Lewis RogersAmerican (b. 1948)
I discovered I wanted to be an artist from a early age. My first cousin was a successful portrait photographer, and even though I couldn't afford my own camera until I joined the Navy in 1969, I knew I wanted to use the camera for true creative expression. I graduated from Massey College in Atlanta with a B.A. in photography. While studying there, I met my wife, Becky, and we married and settled in Washington D.C. in 1975.
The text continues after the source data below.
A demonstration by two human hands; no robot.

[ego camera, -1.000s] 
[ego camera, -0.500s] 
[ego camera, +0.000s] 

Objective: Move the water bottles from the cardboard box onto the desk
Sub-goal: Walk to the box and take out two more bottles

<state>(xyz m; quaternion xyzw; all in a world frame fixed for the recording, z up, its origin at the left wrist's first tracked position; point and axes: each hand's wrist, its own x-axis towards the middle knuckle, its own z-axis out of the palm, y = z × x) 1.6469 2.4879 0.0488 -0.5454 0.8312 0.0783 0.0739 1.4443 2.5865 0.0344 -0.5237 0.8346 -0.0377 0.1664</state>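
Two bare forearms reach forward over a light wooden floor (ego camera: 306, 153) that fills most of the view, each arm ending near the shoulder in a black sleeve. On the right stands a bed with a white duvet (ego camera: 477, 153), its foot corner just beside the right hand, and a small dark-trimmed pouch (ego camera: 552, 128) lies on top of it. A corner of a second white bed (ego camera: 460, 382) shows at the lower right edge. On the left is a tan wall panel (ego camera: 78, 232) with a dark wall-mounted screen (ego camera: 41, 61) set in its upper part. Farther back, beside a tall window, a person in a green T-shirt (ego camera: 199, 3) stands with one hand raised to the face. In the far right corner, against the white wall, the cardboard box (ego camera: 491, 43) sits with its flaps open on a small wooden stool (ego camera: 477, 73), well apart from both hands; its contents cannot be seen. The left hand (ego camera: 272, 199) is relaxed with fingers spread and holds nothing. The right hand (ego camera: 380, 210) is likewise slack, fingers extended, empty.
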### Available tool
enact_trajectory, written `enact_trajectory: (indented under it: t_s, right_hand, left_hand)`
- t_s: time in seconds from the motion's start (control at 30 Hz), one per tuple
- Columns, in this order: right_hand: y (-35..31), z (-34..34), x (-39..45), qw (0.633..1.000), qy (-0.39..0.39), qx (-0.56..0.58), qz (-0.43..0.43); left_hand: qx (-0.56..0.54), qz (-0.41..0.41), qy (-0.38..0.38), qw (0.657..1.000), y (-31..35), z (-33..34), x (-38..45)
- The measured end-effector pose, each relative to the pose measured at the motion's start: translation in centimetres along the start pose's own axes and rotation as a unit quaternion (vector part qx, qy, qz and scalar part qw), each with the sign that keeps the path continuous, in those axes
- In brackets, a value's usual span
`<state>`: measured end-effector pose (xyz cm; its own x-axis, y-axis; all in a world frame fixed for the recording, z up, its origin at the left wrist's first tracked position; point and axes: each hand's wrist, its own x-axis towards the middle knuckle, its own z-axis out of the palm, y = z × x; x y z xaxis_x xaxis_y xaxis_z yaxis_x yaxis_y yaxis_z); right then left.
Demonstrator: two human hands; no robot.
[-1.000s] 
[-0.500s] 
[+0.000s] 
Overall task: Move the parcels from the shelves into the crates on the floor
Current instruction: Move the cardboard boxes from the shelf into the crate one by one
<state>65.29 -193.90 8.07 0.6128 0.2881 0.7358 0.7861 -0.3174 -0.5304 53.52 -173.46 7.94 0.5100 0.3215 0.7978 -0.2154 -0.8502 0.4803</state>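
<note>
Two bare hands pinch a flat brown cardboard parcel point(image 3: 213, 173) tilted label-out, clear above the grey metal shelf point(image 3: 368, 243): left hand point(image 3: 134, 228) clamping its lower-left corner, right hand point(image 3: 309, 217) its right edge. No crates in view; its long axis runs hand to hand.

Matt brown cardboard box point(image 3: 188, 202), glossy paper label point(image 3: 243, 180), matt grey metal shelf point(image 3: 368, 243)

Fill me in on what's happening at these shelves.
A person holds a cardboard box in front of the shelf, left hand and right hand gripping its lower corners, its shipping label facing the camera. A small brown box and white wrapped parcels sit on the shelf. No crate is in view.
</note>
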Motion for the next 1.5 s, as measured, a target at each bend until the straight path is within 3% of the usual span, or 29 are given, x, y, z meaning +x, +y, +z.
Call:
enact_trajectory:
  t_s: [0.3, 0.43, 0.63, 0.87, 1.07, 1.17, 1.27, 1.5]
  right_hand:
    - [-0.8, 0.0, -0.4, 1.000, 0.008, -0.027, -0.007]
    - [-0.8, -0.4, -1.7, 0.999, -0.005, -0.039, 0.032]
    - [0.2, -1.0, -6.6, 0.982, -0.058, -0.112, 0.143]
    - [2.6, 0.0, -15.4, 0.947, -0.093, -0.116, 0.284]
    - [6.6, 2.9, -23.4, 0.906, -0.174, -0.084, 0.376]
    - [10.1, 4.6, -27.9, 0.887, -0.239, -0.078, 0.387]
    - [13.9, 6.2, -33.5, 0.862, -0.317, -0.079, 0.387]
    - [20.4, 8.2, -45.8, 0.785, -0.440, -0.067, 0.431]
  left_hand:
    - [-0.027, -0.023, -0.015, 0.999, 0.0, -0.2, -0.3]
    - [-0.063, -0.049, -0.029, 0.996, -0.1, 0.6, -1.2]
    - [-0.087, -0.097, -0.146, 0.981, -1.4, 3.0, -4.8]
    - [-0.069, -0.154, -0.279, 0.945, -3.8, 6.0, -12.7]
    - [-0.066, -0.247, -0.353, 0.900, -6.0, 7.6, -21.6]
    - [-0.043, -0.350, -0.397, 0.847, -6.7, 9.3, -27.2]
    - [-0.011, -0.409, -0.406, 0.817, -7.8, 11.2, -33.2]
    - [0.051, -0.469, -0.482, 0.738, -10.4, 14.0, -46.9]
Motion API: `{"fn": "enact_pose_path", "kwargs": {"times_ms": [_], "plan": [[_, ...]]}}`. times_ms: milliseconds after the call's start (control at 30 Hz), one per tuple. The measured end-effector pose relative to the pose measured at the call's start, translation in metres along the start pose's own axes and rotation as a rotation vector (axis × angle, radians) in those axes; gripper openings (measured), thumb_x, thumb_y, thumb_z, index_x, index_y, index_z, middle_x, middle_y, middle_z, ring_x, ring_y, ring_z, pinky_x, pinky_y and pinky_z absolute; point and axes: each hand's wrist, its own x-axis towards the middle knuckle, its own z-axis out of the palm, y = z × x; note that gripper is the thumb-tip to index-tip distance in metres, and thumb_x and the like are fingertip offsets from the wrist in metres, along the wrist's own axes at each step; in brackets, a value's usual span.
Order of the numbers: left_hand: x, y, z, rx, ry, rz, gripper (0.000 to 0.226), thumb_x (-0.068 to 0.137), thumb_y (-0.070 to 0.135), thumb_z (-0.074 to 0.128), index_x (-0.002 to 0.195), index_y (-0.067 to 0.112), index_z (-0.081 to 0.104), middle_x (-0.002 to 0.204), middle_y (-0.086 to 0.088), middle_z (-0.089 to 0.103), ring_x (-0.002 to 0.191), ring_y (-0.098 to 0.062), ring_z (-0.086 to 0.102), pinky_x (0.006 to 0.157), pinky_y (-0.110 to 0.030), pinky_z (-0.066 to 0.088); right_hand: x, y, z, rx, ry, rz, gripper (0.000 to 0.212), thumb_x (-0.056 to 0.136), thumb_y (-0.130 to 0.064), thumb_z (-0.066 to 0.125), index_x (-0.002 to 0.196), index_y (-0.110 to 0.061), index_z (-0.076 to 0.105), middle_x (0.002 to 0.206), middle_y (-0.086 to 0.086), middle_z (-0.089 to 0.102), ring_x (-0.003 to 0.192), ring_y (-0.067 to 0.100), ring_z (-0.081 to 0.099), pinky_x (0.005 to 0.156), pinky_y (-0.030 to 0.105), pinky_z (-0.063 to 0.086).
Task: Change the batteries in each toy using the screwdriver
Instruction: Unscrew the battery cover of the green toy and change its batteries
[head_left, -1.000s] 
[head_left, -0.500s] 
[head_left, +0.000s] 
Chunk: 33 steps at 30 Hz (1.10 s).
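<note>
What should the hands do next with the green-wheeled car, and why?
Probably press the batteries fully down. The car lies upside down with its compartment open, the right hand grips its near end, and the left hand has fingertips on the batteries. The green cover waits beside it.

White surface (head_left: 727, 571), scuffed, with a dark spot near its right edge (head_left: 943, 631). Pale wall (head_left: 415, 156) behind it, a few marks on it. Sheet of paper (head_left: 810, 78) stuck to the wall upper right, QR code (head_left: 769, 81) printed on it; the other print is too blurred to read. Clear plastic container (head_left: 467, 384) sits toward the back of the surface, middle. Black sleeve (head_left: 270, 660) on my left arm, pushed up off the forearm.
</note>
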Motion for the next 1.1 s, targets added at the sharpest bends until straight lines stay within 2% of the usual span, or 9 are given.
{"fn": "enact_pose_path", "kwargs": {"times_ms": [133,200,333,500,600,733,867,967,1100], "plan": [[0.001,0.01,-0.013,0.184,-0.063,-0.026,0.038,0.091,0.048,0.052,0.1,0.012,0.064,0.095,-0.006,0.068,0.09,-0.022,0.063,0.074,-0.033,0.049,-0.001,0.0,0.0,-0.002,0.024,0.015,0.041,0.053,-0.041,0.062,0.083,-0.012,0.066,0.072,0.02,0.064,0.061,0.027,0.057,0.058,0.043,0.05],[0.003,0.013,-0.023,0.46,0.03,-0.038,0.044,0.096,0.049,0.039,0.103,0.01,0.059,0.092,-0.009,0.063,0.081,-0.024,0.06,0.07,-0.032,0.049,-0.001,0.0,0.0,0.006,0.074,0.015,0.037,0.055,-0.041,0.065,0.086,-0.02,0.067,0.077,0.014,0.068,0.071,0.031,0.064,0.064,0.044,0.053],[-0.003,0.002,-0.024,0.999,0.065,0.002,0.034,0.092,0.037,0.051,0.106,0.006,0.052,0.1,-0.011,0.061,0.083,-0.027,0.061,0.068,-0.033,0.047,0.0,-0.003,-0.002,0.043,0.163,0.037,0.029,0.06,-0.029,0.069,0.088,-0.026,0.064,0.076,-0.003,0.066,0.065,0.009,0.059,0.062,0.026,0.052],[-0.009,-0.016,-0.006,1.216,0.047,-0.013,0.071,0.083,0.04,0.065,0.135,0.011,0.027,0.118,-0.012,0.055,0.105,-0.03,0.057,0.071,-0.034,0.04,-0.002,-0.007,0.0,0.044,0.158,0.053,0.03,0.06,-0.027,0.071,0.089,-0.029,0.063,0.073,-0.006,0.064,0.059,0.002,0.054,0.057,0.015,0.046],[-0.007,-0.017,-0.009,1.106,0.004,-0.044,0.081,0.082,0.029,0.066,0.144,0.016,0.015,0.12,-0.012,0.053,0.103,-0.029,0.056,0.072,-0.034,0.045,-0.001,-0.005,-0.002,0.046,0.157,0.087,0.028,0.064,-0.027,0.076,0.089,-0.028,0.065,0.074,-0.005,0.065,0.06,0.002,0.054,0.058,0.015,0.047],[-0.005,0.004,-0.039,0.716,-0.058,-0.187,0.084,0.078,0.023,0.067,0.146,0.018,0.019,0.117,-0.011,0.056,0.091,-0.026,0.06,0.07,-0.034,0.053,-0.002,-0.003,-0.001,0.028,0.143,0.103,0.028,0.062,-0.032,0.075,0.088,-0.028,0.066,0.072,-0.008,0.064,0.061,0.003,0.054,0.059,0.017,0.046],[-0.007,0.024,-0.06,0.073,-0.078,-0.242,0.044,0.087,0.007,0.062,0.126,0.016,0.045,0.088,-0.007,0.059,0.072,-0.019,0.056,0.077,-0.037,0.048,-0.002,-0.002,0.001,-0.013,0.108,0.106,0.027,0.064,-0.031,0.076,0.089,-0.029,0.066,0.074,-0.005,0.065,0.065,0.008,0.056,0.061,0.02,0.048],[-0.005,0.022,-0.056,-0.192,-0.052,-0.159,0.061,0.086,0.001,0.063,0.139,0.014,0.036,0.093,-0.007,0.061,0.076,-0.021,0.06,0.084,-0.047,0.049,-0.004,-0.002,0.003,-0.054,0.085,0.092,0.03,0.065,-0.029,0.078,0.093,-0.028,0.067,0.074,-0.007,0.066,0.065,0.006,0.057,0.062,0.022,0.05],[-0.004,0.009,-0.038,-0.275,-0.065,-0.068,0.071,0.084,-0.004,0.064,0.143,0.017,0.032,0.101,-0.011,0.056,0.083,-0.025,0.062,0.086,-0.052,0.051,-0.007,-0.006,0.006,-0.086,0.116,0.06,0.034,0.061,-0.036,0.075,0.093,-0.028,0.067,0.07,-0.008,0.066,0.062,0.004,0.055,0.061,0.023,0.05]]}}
Photography up until recently was considered a form of documentation and only recently has been accepted as a form of expression. Starting in the 1970's some of us wanted to do a different kind of street photography than Franks, Lange or any of the other giants in the field. We were about composition, time, space, self expression, and moving photography into an art form in a post-conceptual world.
Visual Memories Series
Visual Memories is the compilation of the sequential and diptych symbolistic work from 1972 to 1984. This work is not about how I felt at the time the images were captured, but about the feelings the viewer has evaluating each image as a single image or in a combination with other images. These pieces were influenced by the various styles of street photography being done around this time. I've always thought that an image should be able to stand on its own, as well as a part of a sequence of images. I am now working on the book "Visual Memories" in the diptych style from this series.
Retinal Memories Series
In 1989 I began the next evolution of my sequential and polyptych work, a series of how one’s eyes (mine, at least) wanders from one point of interest to another, taking an irregular route through the scene as opposed to straightforward vertical or horizontal movement. Beginning in 1993 my focus started to shift as I became fascinated with capturing not just how your eye takes in a scene; but also how much of that information is mentally retained. To do so, I selected points of interest in the subject that show the space of the retained memories while the blank space around them represent the lost memories from the entire scene. These scenes can be as little as one view or as many as it takes to make a complete memory of a sequence in time. Feel free to use your imagination to complete the scene.
I've been working with digital photography since the 1990's for my family and social images. Digital imaging has changed how we think about a photograph from a documentary purpose that is always believed, to a image that is no different than oil paint smeared on canvas. Now photographs are no different than any other art form, and we can create whatever we want too.